The objective of the MSSIS network is to assist or provide emerging partners with capability to detect, track, identify display and share information on cooperative surface vessels and to enable maritime security and safety operations. The project developed and implemented by the United States Government will help countries like The Gambia better control their maritime territory. This includes the area of illegal fishing, illegal immigration, drug trafficking, environmental pollution, oil theft, terrorism and piracy, only to name a few. The US Navy team would like the Gambian Navy to pick a future spot where they would like coverage and another AIS antenna will be installed at the location, together with another wireless system providing coverage at another site

In September 2011 a team of United States navy officers on board US HSV-2 SWIFT HSV Swift (HSV 2) docked at the Banjul seaport as part of its Africa Partnership Station (APS) to conduct a two-week intensive training for Gambian navy personnel and other security outfits in a bid to strengthen maritime security. The visit to The Gambia by the US vessel was the final stop after a series of port visits in the Gulf of Guinea to support training engagements in support of APS, after completing APS training engagements with naval forces from Nigeria, Ghana and Benin. During its stay in the country, the vessel hosted instructional courses for Gambian naval forces in the subjects of maritime intelligence, non-commissioned officer leadership, basic instructors training taught by instructors from US Naval Forces. This was followed by a two-week small-boat hull maintenance course taught at the Gambia Navy base.
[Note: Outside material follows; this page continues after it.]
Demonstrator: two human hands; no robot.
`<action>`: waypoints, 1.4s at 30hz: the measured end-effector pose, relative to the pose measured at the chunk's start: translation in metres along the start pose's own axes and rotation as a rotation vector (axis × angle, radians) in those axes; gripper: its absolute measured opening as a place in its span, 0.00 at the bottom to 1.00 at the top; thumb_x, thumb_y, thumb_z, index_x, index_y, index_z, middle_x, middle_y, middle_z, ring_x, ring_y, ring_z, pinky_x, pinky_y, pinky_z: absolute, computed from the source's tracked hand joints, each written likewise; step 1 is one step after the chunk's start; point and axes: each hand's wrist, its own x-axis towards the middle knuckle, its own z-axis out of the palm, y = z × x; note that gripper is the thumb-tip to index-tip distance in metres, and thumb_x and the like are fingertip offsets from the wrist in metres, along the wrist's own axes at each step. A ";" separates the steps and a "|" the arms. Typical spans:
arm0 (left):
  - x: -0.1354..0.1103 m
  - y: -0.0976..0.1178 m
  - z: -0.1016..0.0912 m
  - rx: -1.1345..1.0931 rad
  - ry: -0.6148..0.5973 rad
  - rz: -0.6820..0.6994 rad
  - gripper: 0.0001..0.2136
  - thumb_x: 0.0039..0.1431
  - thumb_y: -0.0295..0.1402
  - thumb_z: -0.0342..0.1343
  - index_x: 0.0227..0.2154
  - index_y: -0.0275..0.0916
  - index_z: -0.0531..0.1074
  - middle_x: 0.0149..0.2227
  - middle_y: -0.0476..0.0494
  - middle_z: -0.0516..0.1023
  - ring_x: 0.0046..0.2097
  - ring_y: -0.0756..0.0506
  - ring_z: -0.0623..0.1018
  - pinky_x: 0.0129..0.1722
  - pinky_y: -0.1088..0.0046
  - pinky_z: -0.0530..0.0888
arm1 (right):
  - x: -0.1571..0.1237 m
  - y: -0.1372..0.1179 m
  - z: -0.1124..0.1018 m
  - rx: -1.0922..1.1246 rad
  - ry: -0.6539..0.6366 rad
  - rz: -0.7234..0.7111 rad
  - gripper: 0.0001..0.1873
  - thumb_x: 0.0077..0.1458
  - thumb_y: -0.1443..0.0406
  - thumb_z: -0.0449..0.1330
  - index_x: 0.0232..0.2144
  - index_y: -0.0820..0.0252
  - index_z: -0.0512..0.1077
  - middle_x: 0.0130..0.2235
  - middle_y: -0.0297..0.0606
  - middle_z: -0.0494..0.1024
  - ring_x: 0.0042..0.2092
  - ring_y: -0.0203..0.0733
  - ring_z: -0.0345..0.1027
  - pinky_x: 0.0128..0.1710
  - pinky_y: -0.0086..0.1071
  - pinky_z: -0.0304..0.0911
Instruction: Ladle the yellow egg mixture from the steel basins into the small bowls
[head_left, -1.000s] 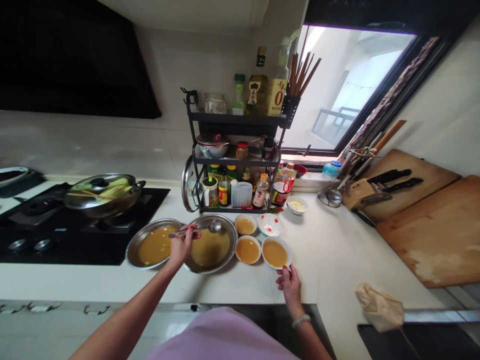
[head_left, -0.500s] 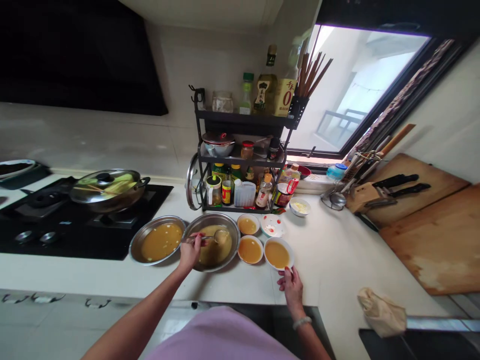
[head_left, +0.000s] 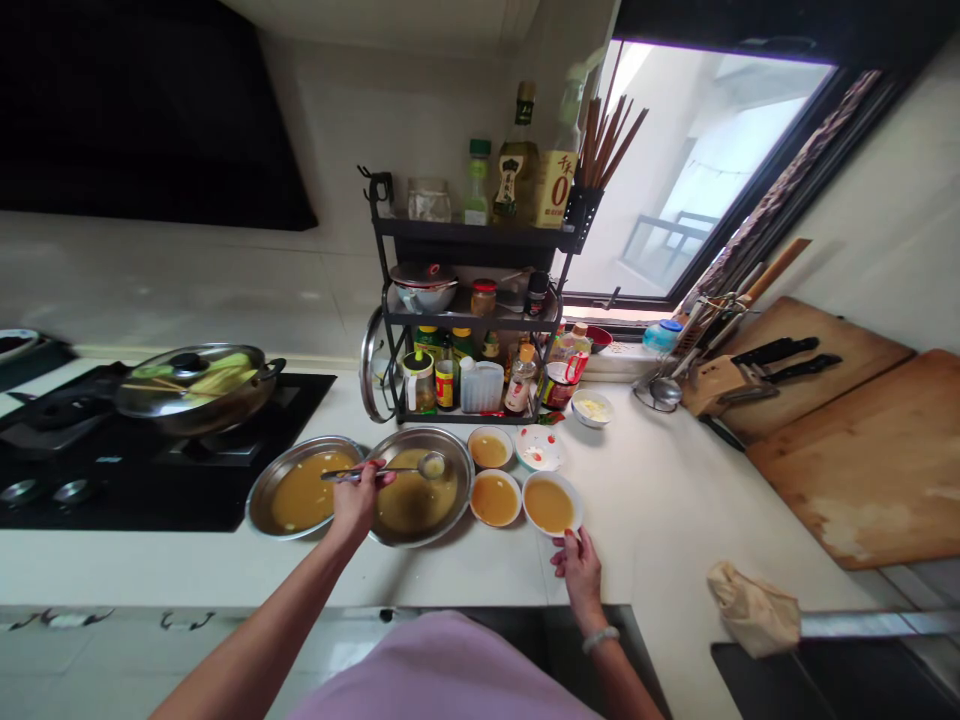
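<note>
My left hand (head_left: pixel 359 492) is closed round the handle of a metal ladle (head_left: pixel 431 465). The ladle's head is just above the yellowish liquid in a round steel basin (head_left: pixel 466 500). On the right, my right hand (head_left: pixel 579 566) pinches the near rim of a white bowl (head_left: pixel 577 502) that rests on the counter, holding orange-brown liquid. Two smaller bowls of similar liquid, a front bowl (head_left: pixel 496 498) and a back bowl (head_left: pixel 490 448), sit between basin and white bowl. A second steel basin (head_left: pixel 253 500) with liquid and pale bits stands at the left.
Behind the bowls rises a black rack (head_left: pixel 465 322) of bottles and jars. A lidded pan (head_left: pixel 196 385) sits on the black stove (head_left: pixel 187 505). A patterned bowl (head_left: pixel 541 452) and a bowl of pale bits (head_left: pixel 592 410) stand nearby. Knives (head_left: pixel 787 355) and cutting boards (head_left: pixel 870 470) are at the right.
The ladle's head has risen out of the liquid in the basin, and my left hand has moved slightly left. My right hand remains on the white bowl's rim. The view has shifted slightly.
</note>
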 end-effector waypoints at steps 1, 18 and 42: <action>-0.001 0.005 0.002 -0.028 0.013 -0.021 0.07 0.57 0.31 0.51 0.30 0.35 0.72 0.31 0.37 0.82 0.30 0.42 0.83 0.37 0.63 0.80 | 0.000 0.001 0.000 -0.001 -0.004 -0.003 0.31 0.45 0.41 0.60 0.38 0.61 0.67 0.25 0.33 0.74 0.19 0.34 0.65 0.13 0.26 0.57; -0.011 0.030 0.095 0.069 -0.276 0.296 0.11 0.60 0.35 0.48 0.30 0.36 0.73 0.24 0.42 0.80 0.26 0.43 0.81 0.30 0.68 0.77 | 0.002 0.004 -0.001 0.019 -0.007 -0.001 0.34 0.43 0.39 0.60 0.39 0.61 0.68 0.25 0.32 0.75 0.18 0.35 0.65 0.12 0.26 0.57; -0.018 -0.002 -0.028 0.538 -0.216 0.534 0.14 0.61 0.42 0.46 0.35 0.38 0.72 0.25 0.43 0.80 0.29 0.43 0.81 0.33 0.68 0.77 | 0.001 0.003 -0.002 -0.001 -0.020 -0.018 0.29 0.46 0.41 0.59 0.38 0.59 0.66 0.26 0.32 0.73 0.19 0.34 0.65 0.12 0.25 0.57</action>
The Chief of Defense Staff of the Gambia Armed Forces, Lt. General Massaneh Kinteh, in his speech recalled the support that US government and other international partners offered towards improving maritime safety and security in Africa, as part of the US Africa commands security cooperation program. The African region like The Gambia requires constant maritime sea going naval assets, maritime legislation and institutions to better regulate the fishing industry, policing and prosecution of illegal acts, Kinteh added.
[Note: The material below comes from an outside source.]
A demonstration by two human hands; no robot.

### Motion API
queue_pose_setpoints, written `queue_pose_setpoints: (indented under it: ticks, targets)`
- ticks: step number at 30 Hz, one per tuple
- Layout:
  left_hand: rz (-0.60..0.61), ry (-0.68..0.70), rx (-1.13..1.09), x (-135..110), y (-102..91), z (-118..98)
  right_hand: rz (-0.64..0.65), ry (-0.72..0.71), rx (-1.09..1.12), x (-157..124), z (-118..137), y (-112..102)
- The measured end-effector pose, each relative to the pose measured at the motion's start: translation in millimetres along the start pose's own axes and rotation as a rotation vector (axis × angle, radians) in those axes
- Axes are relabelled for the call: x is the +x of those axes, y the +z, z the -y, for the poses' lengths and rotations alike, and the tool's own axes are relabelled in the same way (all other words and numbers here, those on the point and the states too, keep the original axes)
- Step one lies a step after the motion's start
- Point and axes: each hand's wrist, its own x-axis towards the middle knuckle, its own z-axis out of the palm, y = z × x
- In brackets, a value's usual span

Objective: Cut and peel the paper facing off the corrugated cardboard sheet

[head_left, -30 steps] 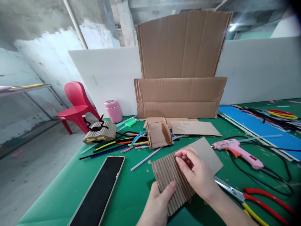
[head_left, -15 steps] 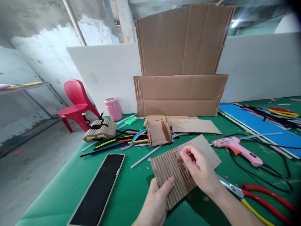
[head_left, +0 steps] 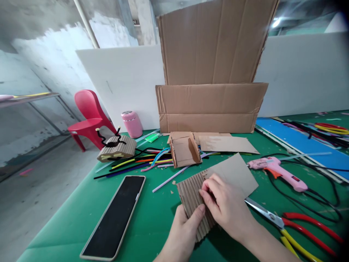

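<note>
- Two hands at work over the green table; both forearms cut off by the bottom edge.
- Left hand: grasping the ridged cardboard, thumb on top, the other fingers mostly hidden.
- Right hand: grip pinched, thumb against forefinger, touching the ridges; cannot tell whether a scrap sits between. Far part of the ridged surface is covered by this hand.
- Ridged cardboard: low in view, right of the phone, tilted above the table.
- Plain card shows beyond the right hand; cannot tell whether joined to the ridges.
- Scissors: tips near the right wrist; yellow handle runs off below, red fades toward the dark corner.
- Tall brown sheet: top cut off. Blue board: right end out of view.
- Small cardboard box: open side up, darker patch at right inside; covers part of the fuzzy sticks.
- Pink canister: upright, covered on top, contents hidden.
</note>
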Motion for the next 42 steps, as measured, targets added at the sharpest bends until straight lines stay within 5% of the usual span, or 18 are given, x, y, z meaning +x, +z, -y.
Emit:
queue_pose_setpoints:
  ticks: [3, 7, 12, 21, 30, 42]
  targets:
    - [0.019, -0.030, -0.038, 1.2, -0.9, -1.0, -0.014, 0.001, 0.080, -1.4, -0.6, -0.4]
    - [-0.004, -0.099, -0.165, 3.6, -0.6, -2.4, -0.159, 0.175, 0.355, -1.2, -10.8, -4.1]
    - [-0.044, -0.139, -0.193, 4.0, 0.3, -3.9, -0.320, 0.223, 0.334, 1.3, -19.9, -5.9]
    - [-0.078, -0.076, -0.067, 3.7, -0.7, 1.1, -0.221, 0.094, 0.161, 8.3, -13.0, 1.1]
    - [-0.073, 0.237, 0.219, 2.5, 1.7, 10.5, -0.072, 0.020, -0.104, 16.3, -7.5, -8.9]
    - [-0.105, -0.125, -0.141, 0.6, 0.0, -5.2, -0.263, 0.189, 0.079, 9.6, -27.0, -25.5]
Lt. General Kinteh also recalled that the overall goal of the APS program series is to build skills, expertise and professionalism of African military forces, the coast guards and marines. He stated that The Gambia is significantly challenged in enforcing the rule of law beyond its territorial waters to combat illegal fishing, human smuggling and drug trafficking. Commodore Madani Senghore, Commander of the Gambia Navy said the training was mainly geared towards enhancing maritime security, and security through partnership.

On 28 August 2013 The Gambia Navy (GN) took delivery of three boats donated by the Taiwanese government, providing a major boost to the countrys small navy. The eight ton vessels are 10 metres long, armed with a 12.7 mm machinegun and are powered by twin 115 horsepower outboard engines giving a top speed of 80 km/h and an endurance of two hours at full throttle. They were refurbished prior to delivery to Africa and christened GN Berre Kuntu, GN Kenyeh Kenyeh Jamango and GN Sanimentereng. Taiwans President Ma Ying-jeou agreed on the donation during a visit to The Gambia in April 2012, to replace the four 50 ton Dvora class (called Hai Ou Seagull in Taiwan) fast patrol boats Taiwan donated to the country in 2009. One was seriously damaged, precipitating the donation of the new vessels. The Dvora class patrol boats will now be used for training.
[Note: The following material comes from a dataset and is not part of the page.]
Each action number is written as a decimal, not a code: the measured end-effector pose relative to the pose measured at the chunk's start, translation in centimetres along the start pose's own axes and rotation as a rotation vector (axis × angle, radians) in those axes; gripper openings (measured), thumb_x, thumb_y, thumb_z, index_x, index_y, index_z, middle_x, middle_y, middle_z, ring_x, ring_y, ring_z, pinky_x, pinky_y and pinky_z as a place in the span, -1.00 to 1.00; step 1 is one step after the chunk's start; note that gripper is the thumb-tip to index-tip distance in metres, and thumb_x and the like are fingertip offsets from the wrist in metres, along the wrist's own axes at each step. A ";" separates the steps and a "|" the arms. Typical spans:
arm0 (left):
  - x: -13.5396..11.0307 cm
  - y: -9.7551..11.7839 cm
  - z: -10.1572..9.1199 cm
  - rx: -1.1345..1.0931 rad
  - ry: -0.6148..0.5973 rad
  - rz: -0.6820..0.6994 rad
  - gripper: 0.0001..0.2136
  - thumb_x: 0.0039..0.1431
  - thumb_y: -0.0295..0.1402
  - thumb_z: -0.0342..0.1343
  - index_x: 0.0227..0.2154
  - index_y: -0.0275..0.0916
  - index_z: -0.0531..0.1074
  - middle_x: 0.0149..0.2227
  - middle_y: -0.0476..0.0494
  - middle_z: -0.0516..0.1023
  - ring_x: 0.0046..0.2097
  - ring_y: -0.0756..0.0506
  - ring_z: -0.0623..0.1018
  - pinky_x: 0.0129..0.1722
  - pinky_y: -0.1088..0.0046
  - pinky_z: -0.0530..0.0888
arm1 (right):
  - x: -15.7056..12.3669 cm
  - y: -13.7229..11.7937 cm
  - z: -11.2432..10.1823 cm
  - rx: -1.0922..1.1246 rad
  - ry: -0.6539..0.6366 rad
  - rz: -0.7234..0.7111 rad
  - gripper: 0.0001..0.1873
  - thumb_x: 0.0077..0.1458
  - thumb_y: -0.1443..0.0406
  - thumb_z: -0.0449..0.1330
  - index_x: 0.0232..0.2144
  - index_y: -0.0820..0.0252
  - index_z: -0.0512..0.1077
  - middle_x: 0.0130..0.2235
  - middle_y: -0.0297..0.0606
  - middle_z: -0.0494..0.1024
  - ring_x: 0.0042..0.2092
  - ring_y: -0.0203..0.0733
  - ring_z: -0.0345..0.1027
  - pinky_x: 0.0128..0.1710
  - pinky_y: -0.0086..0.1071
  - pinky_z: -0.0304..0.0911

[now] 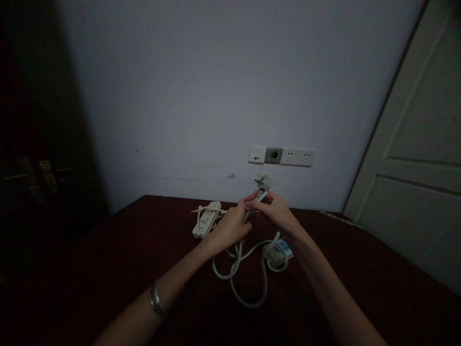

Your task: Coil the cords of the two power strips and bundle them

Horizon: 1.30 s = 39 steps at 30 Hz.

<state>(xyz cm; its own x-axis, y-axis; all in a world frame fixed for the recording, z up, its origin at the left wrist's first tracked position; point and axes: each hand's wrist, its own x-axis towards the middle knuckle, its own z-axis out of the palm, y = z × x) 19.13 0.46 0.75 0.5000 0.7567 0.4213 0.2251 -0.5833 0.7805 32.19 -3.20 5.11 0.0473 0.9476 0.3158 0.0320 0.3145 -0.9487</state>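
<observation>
In the head view, a white power cord (264,283) hangs in loose loops below my two hands. Its pale plug (265,182) sticks up above my fingers, prongs pointing left. My left hand (233,223) is closed around the cord, just below and left of the plug. My right hand (278,211) pinches folded cord right under the plug, with the fingers partly hidden. Among the loops under my right hand lies a white block with a blue label (285,248), partly covered by cord; its exact kind is hard to make out.
A white power strip (206,222) with its own cord wrapped round it lies beyond my left forearm on the dark red table (151,230). Wall sockets (298,157) and a grey wall plate (273,155) sit on the wall behind. A pale panelled door (414,158) stands at the right.
</observation>
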 end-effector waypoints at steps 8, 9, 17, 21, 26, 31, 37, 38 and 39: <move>0.0 0.6 -1.8 -0.603 -0.714 -0.231 -0.78 -0.08 -0.37 0.20 -0.36 -0.31 0.34 -0.59 0.01 0.40 -0.62 0.04 0.42 -0.61 0.55 0.34 | -0.1 -1.1 -3.4 0.301 0.002 0.037 -0.67 -0.38 0.39 0.26 -0.47 0.16 0.23 -0.49 -0.47 0.39 -0.70 -0.59 -0.17 -0.75 -0.60 -0.36; 0.0 0.5 -1.8 -0.689 -0.755 -0.248 -0.75 -0.11 -0.35 0.24 -0.38 -0.30 0.32 -0.59 0.03 0.38 -0.64 0.05 0.39 -0.63 0.57 0.33 | -0.1 -1.3 -3.7 0.344 -0.023 0.031 -0.67 -0.39 0.42 0.24 -0.48 0.17 0.23 -0.49 -0.47 0.39 -0.70 -0.60 -0.19 -0.75 -0.60 -0.39; 0.5 -0.6 0.6 -0.933 -0.659 -0.347 -0.71 0.17 -0.07 -0.06 -0.41 -0.22 0.20 -0.74 0.22 0.03 -0.79 0.16 -0.03 -0.80 0.67 0.07 | 0.6 -0.4 -5.0 0.343 -0.015 0.049 -0.65 -0.36 0.38 0.32 -0.50 0.18 0.22 -0.54 -0.47 0.35 -0.71 -0.60 -0.12 -0.76 -0.61 -0.38; 1.1 -0.9 0.7 -0.882 -0.522 -0.417 -0.53 0.20 0.06 -0.40 -0.51 -0.21 0.15 -0.80 0.21 -0.03 -0.82 0.13 -0.05 -0.79 0.64 0.00 | 0.7 -0.2 -5.6 0.279 -0.016 0.085 -0.69 -0.19 0.14 0.28 -0.46 0.19 0.30 -0.44 -0.30 0.46 -0.58 -0.43 0.20 -0.71 -0.55 0.00; 1.1 -0.8 0.6 -0.709 -0.313 -0.342 -0.60 0.19 0.00 -0.22 -0.54 -0.23 0.15 -0.78 0.21 -0.03 -0.78 0.15 -0.08 -0.77 0.64 -0.16 | 0.6 -0.8 -6.2 0.119 0.012 0.100 -0.75 -0.17 0.15 0.27 -0.48 0.22 0.41 -0.37 -0.18 0.50 -0.37 -0.20 0.37 -0.34 -0.32 0.26; 1.0 -0.4 0.4 -0.550 -0.134 -0.299 -0.62 0.15 -0.02 -0.14 -0.54 -0.26 0.18 -0.76 0.20 0.02 -0.75 0.15 -0.02 -0.75 0.64 -0.08 | 0.1 -1.3 -5.2 -0.333 0.178 -0.215 -0.82 -0.13 0.19 0.25 -0.46 0.17 0.48 -0.30 -0.18 0.51 -0.20 -0.08 0.34 -0.12 -0.17 0.18; 1.2 0.0 -0.3 -0.484 0.053 -0.219 -0.61 0.12 0.00 -0.12 -0.55 -0.26 0.20 -0.76 0.18 0.06 -0.74 0.14 0.04 -0.74 0.63 0.03 | -1.9 -1.7 -1.3 -0.493 0.366 -0.611 -0.88 -0.07 0.24 0.22 -0.41 0.11 0.50 -0.13 -0.17 0.44 -0.05 -0.04 0.26 -0.02 -0.11 0.13; 1.2 0.0 -0.3 -0.487 0.077 -0.213 -0.61 0.13 0.00 -0.12 -0.55 -0.26 0.20 -0.77 0.18 0.07 -0.74 0.14 0.05 -0.74 0.63 0.04 | -2.1 -1.4 -0.4 -0.383 0.336 -0.616 -0.87 -0.04 0.27 0.20 -0.37 0.11 0.49 -0.16 -0.19 0.46 -0.09 -0.08 0.30 -0.04 -0.15 0.16; 1.3 0.1 -0.4 -0.500 0.102 -0.210 -0.61 0.13 0.00 -0.13 -0.54 -0.26 0.20 -0.77 0.17 0.07 -0.75 0.13 0.06 -0.75 0.62 0.04 | -2.2 -1.1 0.6 -0.257 0.312 -0.602 -0.86 -0.02 0.29 0.18 -0.33 0.12 0.48 -0.21 -0.21 0.48 -0.13 -0.12 0.33 -0.06 -0.19 0.20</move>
<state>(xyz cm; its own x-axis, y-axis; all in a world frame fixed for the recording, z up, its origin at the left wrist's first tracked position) 19.49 1.50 1.51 0.3977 0.8809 0.2565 -0.1257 -0.2246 0.9663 31.50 -5.62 5.48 0.2293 0.5419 0.8086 0.3746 0.7176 -0.5871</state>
The Gambia Navy on 08 October 2015 witnessed the decoration of 245 officers to various ranks, at a ceremony held at the Navy headquarters in Banjul. Graced by senior officers of GAF and Navy, the occasion also witnessed the decoration of 3 master chief petty officers, 8 fleet chief petty officers, 21 chief petty officers, 37 petty officers, 53 leading seamen and 123 able seamen. This ennumeration suggests a total strength of at least 500 service members. As a military institution the Gambia Navy is guided by an organisation structure which entails various appointments and the rank structure.